*TASK:*
From the data underneath, reproduce exactly the stretch that begins at the line with "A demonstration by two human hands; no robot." and ends after the line with "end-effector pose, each".

━━━━━ SUPPLIED DATA

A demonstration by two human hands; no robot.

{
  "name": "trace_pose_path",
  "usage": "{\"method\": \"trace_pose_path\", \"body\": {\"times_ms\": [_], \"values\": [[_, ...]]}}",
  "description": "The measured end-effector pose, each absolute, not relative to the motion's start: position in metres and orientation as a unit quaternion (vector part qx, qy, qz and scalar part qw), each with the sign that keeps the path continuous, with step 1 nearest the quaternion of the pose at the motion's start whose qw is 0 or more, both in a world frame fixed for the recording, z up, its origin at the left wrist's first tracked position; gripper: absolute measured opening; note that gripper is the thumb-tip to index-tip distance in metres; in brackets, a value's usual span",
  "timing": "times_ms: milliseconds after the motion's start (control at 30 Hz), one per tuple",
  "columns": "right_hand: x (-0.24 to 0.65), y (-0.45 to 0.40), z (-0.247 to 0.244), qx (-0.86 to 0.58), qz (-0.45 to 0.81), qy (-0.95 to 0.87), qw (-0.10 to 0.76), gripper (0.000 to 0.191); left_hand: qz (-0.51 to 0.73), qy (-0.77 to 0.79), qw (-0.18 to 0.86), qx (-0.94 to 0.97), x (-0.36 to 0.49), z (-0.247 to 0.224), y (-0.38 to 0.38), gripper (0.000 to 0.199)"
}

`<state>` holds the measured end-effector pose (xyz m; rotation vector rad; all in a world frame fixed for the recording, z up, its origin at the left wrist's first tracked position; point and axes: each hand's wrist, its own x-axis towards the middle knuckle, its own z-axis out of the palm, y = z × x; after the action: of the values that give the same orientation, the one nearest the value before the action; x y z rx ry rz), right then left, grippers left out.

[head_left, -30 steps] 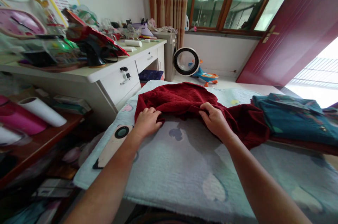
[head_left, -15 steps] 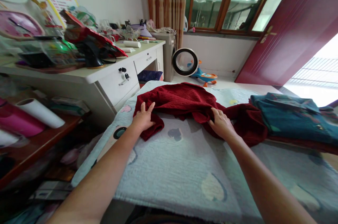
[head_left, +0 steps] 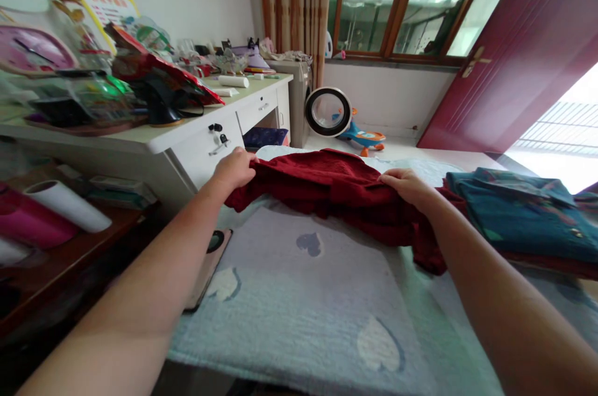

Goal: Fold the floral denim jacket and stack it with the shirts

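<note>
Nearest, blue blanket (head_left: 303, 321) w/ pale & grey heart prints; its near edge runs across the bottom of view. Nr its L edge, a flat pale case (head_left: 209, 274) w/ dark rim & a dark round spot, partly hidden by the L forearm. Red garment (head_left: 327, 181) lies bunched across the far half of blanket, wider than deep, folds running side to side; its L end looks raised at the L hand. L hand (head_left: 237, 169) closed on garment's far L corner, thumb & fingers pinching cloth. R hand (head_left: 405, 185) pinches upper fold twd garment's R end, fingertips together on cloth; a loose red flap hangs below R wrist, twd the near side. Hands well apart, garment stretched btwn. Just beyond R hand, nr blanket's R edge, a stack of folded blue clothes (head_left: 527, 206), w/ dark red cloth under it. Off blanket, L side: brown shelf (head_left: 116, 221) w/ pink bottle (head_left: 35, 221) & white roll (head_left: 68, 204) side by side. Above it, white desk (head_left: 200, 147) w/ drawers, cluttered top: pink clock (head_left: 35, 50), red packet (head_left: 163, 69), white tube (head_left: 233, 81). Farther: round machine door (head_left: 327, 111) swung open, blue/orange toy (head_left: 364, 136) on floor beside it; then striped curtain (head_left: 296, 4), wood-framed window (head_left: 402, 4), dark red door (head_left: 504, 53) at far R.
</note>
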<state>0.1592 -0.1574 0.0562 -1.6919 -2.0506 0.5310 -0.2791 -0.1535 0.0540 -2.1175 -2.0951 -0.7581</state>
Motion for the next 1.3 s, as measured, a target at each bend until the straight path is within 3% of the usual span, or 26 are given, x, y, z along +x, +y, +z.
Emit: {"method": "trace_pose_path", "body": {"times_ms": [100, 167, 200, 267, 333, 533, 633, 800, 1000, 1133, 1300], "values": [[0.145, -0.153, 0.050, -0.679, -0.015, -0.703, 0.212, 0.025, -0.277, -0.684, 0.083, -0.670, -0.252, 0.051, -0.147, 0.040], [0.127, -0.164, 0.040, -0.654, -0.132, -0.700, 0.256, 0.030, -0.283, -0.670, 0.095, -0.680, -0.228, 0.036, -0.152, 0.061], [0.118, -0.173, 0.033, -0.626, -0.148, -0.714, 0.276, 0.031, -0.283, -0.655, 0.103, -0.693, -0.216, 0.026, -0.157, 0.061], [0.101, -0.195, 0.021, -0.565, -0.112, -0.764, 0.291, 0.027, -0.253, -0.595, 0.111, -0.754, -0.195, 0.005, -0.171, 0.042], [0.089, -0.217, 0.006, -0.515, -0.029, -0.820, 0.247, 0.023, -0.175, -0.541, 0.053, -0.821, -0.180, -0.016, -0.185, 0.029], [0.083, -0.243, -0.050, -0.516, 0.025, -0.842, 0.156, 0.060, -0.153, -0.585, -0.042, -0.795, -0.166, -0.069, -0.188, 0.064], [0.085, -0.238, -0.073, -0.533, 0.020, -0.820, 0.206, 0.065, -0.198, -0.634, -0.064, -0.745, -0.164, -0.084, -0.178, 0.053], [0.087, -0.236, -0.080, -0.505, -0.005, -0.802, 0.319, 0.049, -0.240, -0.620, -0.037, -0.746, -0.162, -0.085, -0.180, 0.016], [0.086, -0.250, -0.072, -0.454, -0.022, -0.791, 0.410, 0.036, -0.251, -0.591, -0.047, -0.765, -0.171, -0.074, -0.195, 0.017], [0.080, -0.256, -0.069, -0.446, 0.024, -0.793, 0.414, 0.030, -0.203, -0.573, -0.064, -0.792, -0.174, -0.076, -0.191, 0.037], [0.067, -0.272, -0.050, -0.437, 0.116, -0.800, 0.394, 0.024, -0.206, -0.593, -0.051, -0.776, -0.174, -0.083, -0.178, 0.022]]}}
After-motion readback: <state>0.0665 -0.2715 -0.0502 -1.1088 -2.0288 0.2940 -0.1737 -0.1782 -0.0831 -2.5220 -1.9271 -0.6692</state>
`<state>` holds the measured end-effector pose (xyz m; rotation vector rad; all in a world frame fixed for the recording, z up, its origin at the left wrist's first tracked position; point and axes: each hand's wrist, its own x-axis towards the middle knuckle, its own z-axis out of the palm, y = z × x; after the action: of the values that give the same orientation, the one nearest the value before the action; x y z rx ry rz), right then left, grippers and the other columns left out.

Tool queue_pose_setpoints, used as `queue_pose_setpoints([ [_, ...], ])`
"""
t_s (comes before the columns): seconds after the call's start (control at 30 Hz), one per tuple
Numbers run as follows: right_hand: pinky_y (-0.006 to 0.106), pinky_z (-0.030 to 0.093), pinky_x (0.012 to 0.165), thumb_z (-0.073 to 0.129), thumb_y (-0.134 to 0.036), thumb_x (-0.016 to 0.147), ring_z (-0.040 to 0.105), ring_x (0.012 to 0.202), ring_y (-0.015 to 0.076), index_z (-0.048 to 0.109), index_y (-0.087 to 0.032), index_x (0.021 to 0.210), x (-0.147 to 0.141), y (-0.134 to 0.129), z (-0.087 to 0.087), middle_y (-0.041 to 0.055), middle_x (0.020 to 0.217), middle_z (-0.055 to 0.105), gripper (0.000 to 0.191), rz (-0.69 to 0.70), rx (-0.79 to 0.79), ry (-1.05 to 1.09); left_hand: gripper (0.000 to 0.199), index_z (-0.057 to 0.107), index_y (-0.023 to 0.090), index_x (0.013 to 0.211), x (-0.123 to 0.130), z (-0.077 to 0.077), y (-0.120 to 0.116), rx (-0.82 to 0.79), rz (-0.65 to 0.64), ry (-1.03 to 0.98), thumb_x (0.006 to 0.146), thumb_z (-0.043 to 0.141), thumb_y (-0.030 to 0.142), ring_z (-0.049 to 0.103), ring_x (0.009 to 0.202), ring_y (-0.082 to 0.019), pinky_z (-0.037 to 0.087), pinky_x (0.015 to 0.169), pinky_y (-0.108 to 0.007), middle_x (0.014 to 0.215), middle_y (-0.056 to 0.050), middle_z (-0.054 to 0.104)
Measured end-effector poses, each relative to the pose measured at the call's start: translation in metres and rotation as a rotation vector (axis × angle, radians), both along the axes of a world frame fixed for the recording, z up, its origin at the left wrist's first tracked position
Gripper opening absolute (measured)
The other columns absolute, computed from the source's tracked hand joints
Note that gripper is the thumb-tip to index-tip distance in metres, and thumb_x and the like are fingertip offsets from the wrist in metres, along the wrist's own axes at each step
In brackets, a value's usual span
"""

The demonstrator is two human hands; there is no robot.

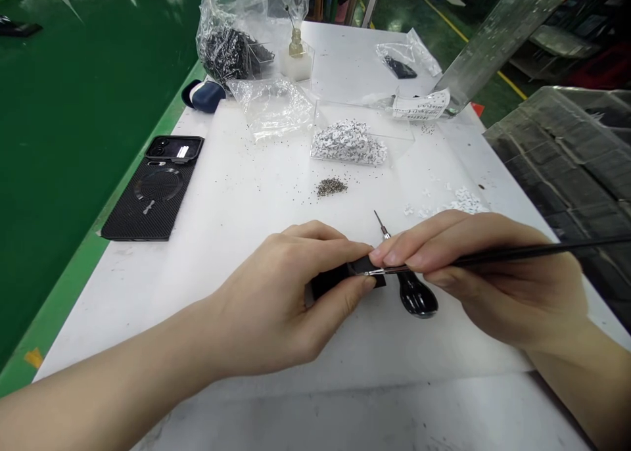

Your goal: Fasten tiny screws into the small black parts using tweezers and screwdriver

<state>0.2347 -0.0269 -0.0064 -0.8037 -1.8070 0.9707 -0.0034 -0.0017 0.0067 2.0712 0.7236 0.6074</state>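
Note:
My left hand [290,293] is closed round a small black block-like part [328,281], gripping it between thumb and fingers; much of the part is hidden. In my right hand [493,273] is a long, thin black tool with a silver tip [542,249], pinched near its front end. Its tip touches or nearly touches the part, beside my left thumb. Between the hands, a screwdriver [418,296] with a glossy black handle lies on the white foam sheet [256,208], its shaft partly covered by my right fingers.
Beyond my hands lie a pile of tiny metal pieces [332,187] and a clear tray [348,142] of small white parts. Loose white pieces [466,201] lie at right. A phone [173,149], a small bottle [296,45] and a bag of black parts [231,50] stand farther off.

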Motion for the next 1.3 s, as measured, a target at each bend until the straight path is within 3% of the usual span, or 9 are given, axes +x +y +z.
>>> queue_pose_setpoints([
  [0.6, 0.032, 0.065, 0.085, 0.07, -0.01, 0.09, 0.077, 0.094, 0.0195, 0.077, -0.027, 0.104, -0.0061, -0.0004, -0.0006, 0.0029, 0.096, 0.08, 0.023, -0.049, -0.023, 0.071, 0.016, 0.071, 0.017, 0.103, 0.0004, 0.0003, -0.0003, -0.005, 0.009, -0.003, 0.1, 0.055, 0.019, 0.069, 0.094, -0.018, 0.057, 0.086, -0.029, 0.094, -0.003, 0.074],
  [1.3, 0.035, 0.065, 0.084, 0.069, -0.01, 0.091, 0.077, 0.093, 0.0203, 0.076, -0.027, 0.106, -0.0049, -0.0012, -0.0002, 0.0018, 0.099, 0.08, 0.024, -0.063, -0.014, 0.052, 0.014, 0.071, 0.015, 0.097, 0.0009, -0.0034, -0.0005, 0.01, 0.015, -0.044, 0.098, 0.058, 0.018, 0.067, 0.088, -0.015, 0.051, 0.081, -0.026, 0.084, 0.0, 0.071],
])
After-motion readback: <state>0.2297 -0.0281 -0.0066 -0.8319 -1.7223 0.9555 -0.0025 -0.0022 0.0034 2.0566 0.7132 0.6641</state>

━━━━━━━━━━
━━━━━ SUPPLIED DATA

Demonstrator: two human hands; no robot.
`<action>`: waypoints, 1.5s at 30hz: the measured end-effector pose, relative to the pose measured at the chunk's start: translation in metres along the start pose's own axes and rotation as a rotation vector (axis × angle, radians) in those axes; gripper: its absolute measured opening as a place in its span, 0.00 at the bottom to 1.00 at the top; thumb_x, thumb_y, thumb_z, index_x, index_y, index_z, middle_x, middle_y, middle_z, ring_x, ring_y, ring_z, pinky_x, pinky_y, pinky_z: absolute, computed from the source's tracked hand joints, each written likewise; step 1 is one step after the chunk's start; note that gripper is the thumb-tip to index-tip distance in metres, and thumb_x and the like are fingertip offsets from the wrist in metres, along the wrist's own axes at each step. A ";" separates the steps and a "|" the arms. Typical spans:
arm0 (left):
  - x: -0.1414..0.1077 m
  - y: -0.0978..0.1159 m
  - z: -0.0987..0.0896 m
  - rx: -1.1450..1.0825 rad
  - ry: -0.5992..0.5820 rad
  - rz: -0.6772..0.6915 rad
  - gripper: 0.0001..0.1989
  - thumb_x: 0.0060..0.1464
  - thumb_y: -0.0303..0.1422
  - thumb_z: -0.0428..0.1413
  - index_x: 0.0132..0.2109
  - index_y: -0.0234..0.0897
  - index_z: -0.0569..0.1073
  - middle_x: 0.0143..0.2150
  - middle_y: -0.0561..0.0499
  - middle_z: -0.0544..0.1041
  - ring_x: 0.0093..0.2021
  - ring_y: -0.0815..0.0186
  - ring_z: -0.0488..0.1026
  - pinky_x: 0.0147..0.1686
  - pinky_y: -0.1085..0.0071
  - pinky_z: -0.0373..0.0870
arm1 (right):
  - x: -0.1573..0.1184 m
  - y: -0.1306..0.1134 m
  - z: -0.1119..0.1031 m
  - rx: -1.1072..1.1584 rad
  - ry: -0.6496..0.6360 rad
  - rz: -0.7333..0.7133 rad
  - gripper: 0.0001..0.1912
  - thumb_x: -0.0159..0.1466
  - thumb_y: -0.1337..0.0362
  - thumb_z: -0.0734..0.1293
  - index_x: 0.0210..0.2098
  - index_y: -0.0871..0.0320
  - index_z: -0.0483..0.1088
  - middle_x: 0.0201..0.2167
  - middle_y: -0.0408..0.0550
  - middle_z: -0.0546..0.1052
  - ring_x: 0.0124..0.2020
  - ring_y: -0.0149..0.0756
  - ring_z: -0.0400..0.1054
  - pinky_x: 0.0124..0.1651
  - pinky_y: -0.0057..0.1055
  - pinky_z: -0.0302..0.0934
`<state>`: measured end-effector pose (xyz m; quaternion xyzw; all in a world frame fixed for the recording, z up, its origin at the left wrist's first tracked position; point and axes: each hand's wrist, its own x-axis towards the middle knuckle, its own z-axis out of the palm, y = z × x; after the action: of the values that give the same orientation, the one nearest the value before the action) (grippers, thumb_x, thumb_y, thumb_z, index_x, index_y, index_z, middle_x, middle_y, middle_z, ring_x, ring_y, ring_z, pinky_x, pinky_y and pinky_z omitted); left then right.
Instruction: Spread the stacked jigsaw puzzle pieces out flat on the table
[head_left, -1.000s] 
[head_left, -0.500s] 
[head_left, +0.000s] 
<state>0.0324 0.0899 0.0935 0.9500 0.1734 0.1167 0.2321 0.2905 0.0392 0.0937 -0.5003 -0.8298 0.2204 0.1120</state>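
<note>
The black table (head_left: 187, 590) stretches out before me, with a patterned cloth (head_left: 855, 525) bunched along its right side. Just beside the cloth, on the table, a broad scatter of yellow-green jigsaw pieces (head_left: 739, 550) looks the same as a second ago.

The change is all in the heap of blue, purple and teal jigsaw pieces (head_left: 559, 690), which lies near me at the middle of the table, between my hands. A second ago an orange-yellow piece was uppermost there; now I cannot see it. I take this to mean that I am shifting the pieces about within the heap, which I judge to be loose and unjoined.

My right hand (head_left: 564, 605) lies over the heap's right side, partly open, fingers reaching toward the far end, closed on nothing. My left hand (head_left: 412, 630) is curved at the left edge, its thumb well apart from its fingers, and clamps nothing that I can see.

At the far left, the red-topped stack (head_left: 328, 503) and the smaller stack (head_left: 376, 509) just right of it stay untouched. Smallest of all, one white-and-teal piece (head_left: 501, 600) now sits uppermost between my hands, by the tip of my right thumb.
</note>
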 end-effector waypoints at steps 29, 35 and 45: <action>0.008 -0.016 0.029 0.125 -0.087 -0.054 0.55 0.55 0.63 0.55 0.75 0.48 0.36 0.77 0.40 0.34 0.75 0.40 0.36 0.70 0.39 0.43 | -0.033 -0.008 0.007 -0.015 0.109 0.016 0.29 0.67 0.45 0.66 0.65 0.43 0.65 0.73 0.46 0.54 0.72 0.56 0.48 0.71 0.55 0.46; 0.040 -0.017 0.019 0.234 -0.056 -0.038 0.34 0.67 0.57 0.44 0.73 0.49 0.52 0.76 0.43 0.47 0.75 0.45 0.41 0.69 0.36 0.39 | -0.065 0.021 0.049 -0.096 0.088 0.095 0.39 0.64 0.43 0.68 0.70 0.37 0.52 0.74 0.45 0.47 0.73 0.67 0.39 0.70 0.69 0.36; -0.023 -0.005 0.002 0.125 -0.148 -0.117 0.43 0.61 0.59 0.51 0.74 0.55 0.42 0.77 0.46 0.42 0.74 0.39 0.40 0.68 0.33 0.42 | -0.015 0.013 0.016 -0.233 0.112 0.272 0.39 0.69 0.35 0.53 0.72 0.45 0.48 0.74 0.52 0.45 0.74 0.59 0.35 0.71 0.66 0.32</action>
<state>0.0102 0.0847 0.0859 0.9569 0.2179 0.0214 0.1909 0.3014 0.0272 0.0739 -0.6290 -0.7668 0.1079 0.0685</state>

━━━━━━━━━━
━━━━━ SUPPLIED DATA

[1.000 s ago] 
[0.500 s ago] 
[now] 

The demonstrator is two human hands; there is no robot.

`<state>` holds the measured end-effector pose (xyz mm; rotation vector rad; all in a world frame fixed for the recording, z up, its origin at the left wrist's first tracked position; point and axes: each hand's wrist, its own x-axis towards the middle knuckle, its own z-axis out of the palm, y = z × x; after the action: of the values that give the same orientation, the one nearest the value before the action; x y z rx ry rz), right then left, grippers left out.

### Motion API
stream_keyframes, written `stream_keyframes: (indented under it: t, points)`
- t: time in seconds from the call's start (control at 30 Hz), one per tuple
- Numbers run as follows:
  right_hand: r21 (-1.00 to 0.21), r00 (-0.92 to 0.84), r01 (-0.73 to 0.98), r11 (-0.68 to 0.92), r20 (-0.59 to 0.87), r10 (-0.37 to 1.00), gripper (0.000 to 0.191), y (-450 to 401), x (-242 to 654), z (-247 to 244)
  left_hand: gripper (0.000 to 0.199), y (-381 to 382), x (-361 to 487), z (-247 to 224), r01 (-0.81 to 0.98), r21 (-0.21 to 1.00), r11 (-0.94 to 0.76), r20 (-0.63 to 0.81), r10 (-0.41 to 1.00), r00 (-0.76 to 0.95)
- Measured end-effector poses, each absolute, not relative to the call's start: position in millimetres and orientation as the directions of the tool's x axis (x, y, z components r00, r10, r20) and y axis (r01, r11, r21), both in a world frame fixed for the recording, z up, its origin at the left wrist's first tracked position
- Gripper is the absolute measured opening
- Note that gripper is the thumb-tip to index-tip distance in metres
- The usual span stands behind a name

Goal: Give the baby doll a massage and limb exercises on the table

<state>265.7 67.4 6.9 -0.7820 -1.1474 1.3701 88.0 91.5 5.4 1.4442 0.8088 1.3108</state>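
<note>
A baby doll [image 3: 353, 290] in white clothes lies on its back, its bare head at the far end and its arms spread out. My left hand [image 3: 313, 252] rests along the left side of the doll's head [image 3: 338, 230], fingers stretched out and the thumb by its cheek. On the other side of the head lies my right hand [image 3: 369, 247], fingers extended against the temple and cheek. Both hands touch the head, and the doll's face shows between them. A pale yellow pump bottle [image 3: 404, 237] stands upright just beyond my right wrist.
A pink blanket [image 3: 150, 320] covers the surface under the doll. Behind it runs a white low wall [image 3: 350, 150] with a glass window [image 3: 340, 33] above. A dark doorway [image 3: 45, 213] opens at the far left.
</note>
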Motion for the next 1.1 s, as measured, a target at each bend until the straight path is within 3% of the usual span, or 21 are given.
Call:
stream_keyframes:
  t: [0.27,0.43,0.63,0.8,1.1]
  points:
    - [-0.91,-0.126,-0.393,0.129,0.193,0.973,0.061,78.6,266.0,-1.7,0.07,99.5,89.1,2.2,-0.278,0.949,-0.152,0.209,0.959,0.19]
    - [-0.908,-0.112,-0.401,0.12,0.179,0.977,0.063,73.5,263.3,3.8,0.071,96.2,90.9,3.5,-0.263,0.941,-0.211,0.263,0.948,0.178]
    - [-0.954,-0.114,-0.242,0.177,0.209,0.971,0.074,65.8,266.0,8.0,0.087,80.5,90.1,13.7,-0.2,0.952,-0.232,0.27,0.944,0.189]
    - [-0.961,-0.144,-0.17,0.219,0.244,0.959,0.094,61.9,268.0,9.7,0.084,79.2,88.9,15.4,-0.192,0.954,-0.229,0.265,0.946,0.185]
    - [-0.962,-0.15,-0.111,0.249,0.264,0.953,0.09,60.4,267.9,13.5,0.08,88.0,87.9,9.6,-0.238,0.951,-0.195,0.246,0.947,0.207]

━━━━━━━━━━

*WRITTEN RESPONSE:*
A demonstration by two human hands; no robot.

{
  "name": "trace_pose_path",
  "usage": "{\"method\": \"trace_pose_path\", \"body\": {\"times_ms\": [_], \"values\": [[_, ...]]}}",
  "description": "The measured end-effector pose, each absolute, not relative to the motion's start: position in metres and orientation as a unit quaternion (vector part qx, qy, qz and scalar part qw), each with the sign that keeps the path continuous, with step 1 nearest the quaternion of the pose at the motion's start whose qw is 0 or more, both in a world frame fixed for the recording, z up, its origin at the left wrist's first tracked position; gripper: absolute measured opening; note that gripper is the thumb-tip to index-tip distance in metres; in brackets, a value's usual span",

The output contains nothing more.